The Fool

Danica

I slammed my door shut just as the first tear fell from my cheek. I feel like such a fool, I have never exposed myself to a man and he rejected me. What's wrong with me? I feel ugly, stupid, and undesirable. I'm free for him to use, men like him sleep with women all the time. It's in every book I've read and every movie I've watched. A naked woman is supposed to be hard to resist, but not me.

Those women my father keeps around abuse their bodies with drugs and let all kinds of men use them. They probably have diseases and men still want them, but I'm unwanted, ugly, and unloved.

I cried as I threw on my pajamas. This day may not have meant anything to him, but to me, it meant everything. It means my freedom, the one day I'm supposed to feel beautiful, and the day he is supposed to make me feel worthy.

I washed off the pound of make up my mother put on my face and washed away my tears. I crawled into bed and decided to cry myself to sleep. It's no big deal, because I do it all the time.

There was a knock on the door, and I sat up and wiped the tears from my face.

"It's open," I said, and the door opened before Dash peeked his head in the door.

"Are you okay?" He asked.

"I'm fine, why wouldn't I be fine? My husband won't touch me on our wedding night, so I guess I should be okay with that." I said as I wiped another tear away.

He stepped inside, then walked over and sat on the bed. "This was only supposed to be a way to protect you. Remember our deal? You would tell me who the other Horseman is if I find a way to protect you?" He asked.

"I thought you did this in some part because you really cared," I said.

His eyes turned soft. "I do, you're a wonderful girl, but sex is off the table. I'm supposed to protect you, not take advantage of you." He said.

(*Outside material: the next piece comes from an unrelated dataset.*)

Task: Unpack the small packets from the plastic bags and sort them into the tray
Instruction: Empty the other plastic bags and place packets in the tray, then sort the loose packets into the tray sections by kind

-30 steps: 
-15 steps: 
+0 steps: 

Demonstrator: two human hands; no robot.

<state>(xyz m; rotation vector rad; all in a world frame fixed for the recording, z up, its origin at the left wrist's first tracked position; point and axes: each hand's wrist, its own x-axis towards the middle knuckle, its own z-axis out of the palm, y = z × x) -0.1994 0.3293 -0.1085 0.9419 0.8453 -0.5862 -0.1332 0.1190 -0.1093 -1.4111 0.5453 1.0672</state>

"How is it taking advantage of me if it's what I need? I'm twenty-five and who knows what's going to happen once your men storm this place. I just want to feel something, Dash." I said.

"I'll do everything I can to protect you, and if I get my way, you'll get to live a full and happy life." He said.

"What's wrong with me? Why can you resist me so easily? Am I that ugly?" I asked through my tears, and he chuckled.

"It's amazing that you have no idea what you do to me. That took all my strength to turn you away. My God, you're one of the most beautiful women I've ever seen, and I fight a battle every single day not to give in to what I want, but it wouldn't be right." He said.

"You're not like my father's men." I reached for a tissue next to the bed and wiped my tears away.

"I was a Navy Seal planning to retire soon and was engaged to be married. This isn't the life I chose, it chose me, and much like you, I also just want my freedom." He reached over and took my hand. "Not many men in my position survive their last mission. One very special girl already had to bury me, and you most likely will do the same. If we got attached and I died, you would have ruined your freedom before it even started." He said.

"She buried you?" I asked as I now kind of understand.

"Yes, I have a headstone at Arlington. She's married now with twins and another on the way. I'm very grateful that she found happiness again, but she still to this day takes care of my dad. Wounds like that never heal, and you're not the kind of girl that would give herself to a man and not get attached." He said.

"That should be my choice," I said.

"I don't think it's a good idea." He said.

"I'm on birth control, and after this is over, you never have to see me again." I lied, this is more for my protection than he thinks.

"That's not the point. Birth control or not, there are other risks that I'm not ready to take." He said.

"Is it me or you that you're trying to protect?" I asked.

He squeezed my hand. "Both of us." He said.

"You keep saying our marriage is fake, but it's not. Not in the eyes of the law or of God." I said.

He looked skeptical. "How do you figure?" He asked.

"A minister married us and you made a promise to God, you don't think my father has arranged stuff like this before? We would still have to file for an annulment citing false pretenses. I'm married in the eyes of the law." I said.

He leaned back. "Are you serious?"

Really?

"Look it up, you're a married man whether you like it or not," I said.

"Fuck!" He stood up.

"You work for the government and this was your idea. You should know this stuff." I said.

"No, the CIA will clean it up." He said.

"Will they? Will they really care, Dash?" I asked.

He ran his hand down his face. "I'll look into it. In the meantime, it's best that you look at this as a fake marriage." He said, then left shutting the door behind him. I laid back against my pillow and covered my face in frustration. How could he be so stupid, but so damn smart at the same time?